My wife used "I need space" three times in our marriage and each time there was another guy, either online or in person.

In my case it seemed like my wife was saying I don't want a divorce but I don't want you checking on me.


----------



## PhillyGuy13 (Nov 29, 2013)

"I need space" = "I need another guy to fill my space"
_Posted via Mobile Device_


----------



## workindad (May 7, 2011)

It could be situational. If a betrayed spouse wants some space it could be to sort though the mess of emotions and pain. 

In other cases it is likely meant so the person who wants space can go pursue another option while keeping plan b in place.
_Posted via Mobile Device_


----------



## turnera (Jan 22, 2010)

I need space, but it's not because I want another man. I just want to be away from the pain and stress my H causes. Just sayin'.


----------



## murphy5 (May 1, 2014)

a healthy marriage needs to allow personal "alone time" for each member. That space can be to hit the gym, zumba, hunting, shooting at the range, sewing circle, who knows what. But a sure recipe for marital disaster is one member clinging every minute to the other.


----------



## ThePheonix (Jan 3, 2013)

Depends on the context. If its said meaning a couple or three hours it means she wants to be alone a couple or three hours. If its said in the context indicating more than a few hours it means she's either ditched or seriously considering ditching your azz (may include test driving another man. ); In which case, its womanese for, "you've become very irritating, and undesirable and the "space" needs to be at least a million miles"


----------



## xakulax (Feb 9, 2014)

*How to respond to "I need space"* 


I cant be here right now I need space to be on my own and find my self 



Oh okay well that's convenient really because your replacement will be here soon and they don't like dealing with older competition let me know when you find yourself so I can mail you your belongings.




This message paid for by the xakulax no bull$hit Consortium


----------



## Twistedheart (May 17, 2010)

It means they want their fantasy life (boyfriend/girlfriend) and marriage at the same time incase the new friend doesn't work out. It's all part of their me-first, cake-eating personality. Ain't it fun?


----------



## BostonBruins32 (Nov 2, 2013)

My wife "needed space" 9 months ago. I snooped aggressively for an affair but found nothing. through MC and just discussions, I get the impression she was trying to figure out what to do. 

I sincerely think my wife was considering divorce or separation. I don't think she had a better suitor lined up, but I do think she had conversations with another guy (much lower attraction level, but likes her so gave her his ears). 

Either way, space is assessing options. I think there is a wide spectrum of options..ranging from another person to just the option of being single. 

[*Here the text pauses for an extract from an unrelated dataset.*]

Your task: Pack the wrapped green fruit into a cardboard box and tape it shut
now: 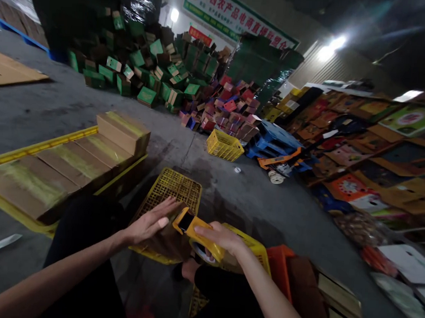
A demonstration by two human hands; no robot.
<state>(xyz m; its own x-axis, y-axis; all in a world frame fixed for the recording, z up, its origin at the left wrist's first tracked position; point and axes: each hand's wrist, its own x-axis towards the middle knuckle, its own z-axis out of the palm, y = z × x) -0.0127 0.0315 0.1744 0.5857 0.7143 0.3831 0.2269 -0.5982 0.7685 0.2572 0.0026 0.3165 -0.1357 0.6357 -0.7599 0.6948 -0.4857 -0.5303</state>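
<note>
My right hand [217,237] is wrapped round a yellow tape dispenser [191,224] that carries a roll of tape. Its black-and-yellow front end points toward my left hand [150,224], which is stretched out flat with the fingers together, over a brown cardboard box [174,242]. Whether the palm touches the box cannot be made out. Beneath the box is an upturned yellow plastic crate [175,185] with a grid surface. Part of the box is hidden behind my hands and the dispenser.
To the left, a yellow crate [57,136] holds taped cartons [70,161]. On the right are another yellow crate [261,249] and an orange crate [278,262]. Ahead lie a yellow basket [224,145], a pallet jack [280,160] and heaps of green boxes [146,95].
</note>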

One thought I've had is what if, during this time where she felt distressed with our relationship, she was friends with or met another more attractive suitor for her. AND OR what if she was working full time and had her own funds. Would she have walked and really took space?


----------



## Dyokemm (Apr 24, 2013)

love=pain,

I think sometimes it can mean exactly that....but in other situations with different dynamics/people, it could mean something along the lines of:

"You're cramping my fun, GTF outta of my way."

or (more rarely)

"Seeing you everyday is eating me alive with guilt...I can't take this pain so I need to go."


----------



## Marduk (Jul 16, 2010)

With my current wife it means "back off I'm about to say something I'll regret, give me a few hours or until tomorrow to cool off."

And it doesn't mean leave the house or anything.

With my ex wife, it meant "leave the house indefinitely because you're confusing me with your logic and getting in the way of screwing my boyfriend."

So take that for what it's worth.


----------



## Forest (Mar 29, 2014)

"I need space" 

= "I'm an immature and incredibly selfish person, and I want to do whatever I want, with no responsibility, while being supported by you."


----------



## TryingToRecover (Dec 19, 2012)

I have always associated the statement "I need space" in a dating relationship where one really wants to break up but is trying to let the other down easy. Perhaps in a marriage, someone saying this really just wants out and/or is already actively cheating.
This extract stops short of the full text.